Hierbij gelden als voorwaarden dat verdachte:
- meewerkt aan het nemen van een of meer vingerafdrukken of een geldig identiteits-bewijs ter inzage aanbiedt om de identiteit vast te stellen;
- meewerkt aan reclasseringstoezicht, waaronder het meewerken aan huisbezoeken en het zich melden bij de reclassering zo vaak en zolang de reclassering dat nodig vindt;
 beveelt dat de tijd, door verdachte vóór de tenuitvoerlegging van deze uitspraak in verzekering en voorlopige hechtenis doorgebracht, bij de uitvoering van de opgelegde gevangenisstraf in mindering zal worden gebracht;
 heft op het bevel tot voorlopige hechtenis met ingang van het tijdstip waarop de duur daarvan gelijk wordt aan die van de onvoorwaardelijk opgelegde straf;
vordering benadeelde partij [slachtoffer]

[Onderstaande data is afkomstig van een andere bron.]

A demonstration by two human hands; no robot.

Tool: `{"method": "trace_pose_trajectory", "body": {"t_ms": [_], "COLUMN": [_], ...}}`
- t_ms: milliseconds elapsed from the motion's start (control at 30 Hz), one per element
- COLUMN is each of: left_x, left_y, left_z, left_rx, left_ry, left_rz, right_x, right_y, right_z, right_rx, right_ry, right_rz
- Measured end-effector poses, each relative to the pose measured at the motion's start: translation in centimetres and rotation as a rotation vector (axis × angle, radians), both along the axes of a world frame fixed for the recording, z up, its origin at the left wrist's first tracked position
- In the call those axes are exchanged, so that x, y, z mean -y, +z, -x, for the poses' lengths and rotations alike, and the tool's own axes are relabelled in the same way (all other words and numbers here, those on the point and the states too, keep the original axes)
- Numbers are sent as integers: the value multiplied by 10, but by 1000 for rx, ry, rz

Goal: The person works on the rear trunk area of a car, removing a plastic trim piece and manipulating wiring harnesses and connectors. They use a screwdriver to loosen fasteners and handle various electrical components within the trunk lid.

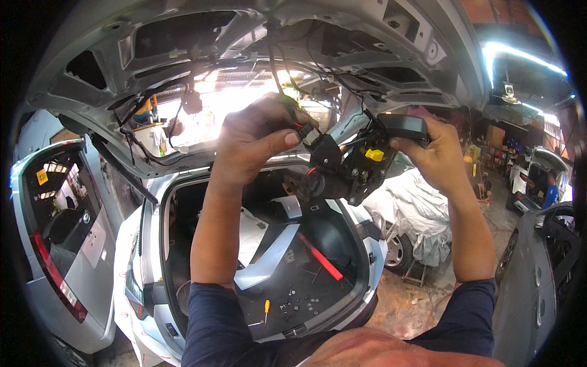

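Observation:
Up under the raised silver tailgate (183, 30), my left hand (257, 137) has its fingers closed on a wiring connector (309, 132) with red and dark wires, at the upper left of a black mechanism. My right hand (428, 153) grips that latch-like mechanism (351, 174) by its black housing (400, 125), thumb underneath. The mechanism has metal plates, bolts, a round motor-like cylinder and a yellow plastic piece (373, 154), and hangs over the open trunk. Some of my left fingers are washed out by glare.
The trunk (244, 312) holds pale trim panels (269, 251), a red bar tool (321, 257), a yellow screwdriver (266, 309) and several small fasteners. Cars (98, 287) (526, 275) stand either side, with a covered vehicle (416, 214) behind. Other people (550, 192) are at the far right.

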State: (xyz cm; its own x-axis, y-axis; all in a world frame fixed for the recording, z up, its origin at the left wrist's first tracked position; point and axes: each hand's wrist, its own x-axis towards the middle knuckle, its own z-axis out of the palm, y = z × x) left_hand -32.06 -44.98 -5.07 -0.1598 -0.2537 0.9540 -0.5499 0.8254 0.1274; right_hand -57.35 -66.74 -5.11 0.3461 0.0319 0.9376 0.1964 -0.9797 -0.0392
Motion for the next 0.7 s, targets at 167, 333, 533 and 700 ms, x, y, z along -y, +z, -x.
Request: {"method": "trace_pose_trajectory", "body": {"t_ms": [167, 333, 533, 700], "left_x": [-10, -18, -24, -23], "left_y": [3, 9, 14, 14], "left_z": [8, 6, 9, 12], "left_rx": [4, 89, 100, 104], "left_ry": [4, 20, 48, 64], "left_rz": [-37, -40, -58, -51], "right_x": [0, 2, 1, 4], "right_y": [4, 7, 10, 7], "right_z": [-4, -8, -15, -21], "right_rx": [-27, -78, -103, -109], "right_ry": [14, 53, 126, 98], "right_rz": [-18, -63, -122, -175]}}
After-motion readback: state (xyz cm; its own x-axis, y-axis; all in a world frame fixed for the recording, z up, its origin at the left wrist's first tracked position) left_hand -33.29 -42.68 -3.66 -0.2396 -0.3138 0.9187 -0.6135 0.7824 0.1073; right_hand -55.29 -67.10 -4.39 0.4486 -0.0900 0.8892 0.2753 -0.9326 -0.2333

 veroordeelt verdachte in verband met het feit tot betaling van schadevergoeding aan de benadeelde partij
[slachtoffer]van € 102,50 aan materiële schade en € 1.000,- aan smartengeld, telkens vermeerderd met de wettelijke rente vanaf 24 december 2024 tot aan de dag dat het hele bedrag is betaald;
 veroordeelt verdachte in de kosten die de benadeelde partij in deze procedure heeft gemaakt en de kosten die de benadeelde partij mogelijk nog moet maken om het toegewezen bedrag betaald te krijgen, tot vandaag begroot op nul;
 legt aan verdachte de verplichting op om aan de Staat, ten behoeve van benadeelde partij [slachtoffer] , een bedrag te betalen van € 102,50 aan materiële schade en € 1.000,- smartengeld. Beide bedragen worden vermeerderd met de wettelijke rente vanaf
24 december 2024 tot aan de dag dat het hele bedrag is betaald. Als dit totaalbedrag van
€ 1.102,50 niet wordt betaald, kunnen 21 dagen gijzeling worden toegepast zonder dat de betalingsverplichting vervalt;
 bepaalt daarbij dat met betaling aan de benadeelde partij in zoverre de betaling aan de Staat vervalt en omgekeerd.
Dit vonnis is gewezen door mr. J.L. Wesstra, voorzitter, mr. A. Bril en mr. A.P. Sno, rechters, in tegenwoordigheid van mr. H.J.M. Fransen, griffier, en uitgesproken ter openbare terechtzitting van deze rechtbank op 18 april 2025.
De voorzitter is buiten staat dit vonnis te ondertekenen.

Voetnoten

1.Het bewijs is terug te vinden in het in de wettelijke vorm door verbalisant [verbalisant] van de politie Oost-Nederland, district Gelderland-Midden, opgemaakte proces-verbaal, dossiernummer PL-2024601729, gesloten op 5 maart 2025 en in de bijbehorende in wettelijke vorm opgemaakte processen-verbaal en overige schriftelijke bescheiden, tenzij anders vermeld. De vindplaatsvermeldingen verwijzen naar de pagina’s van het doorgenummerde dossier, tenzij anders vermeld.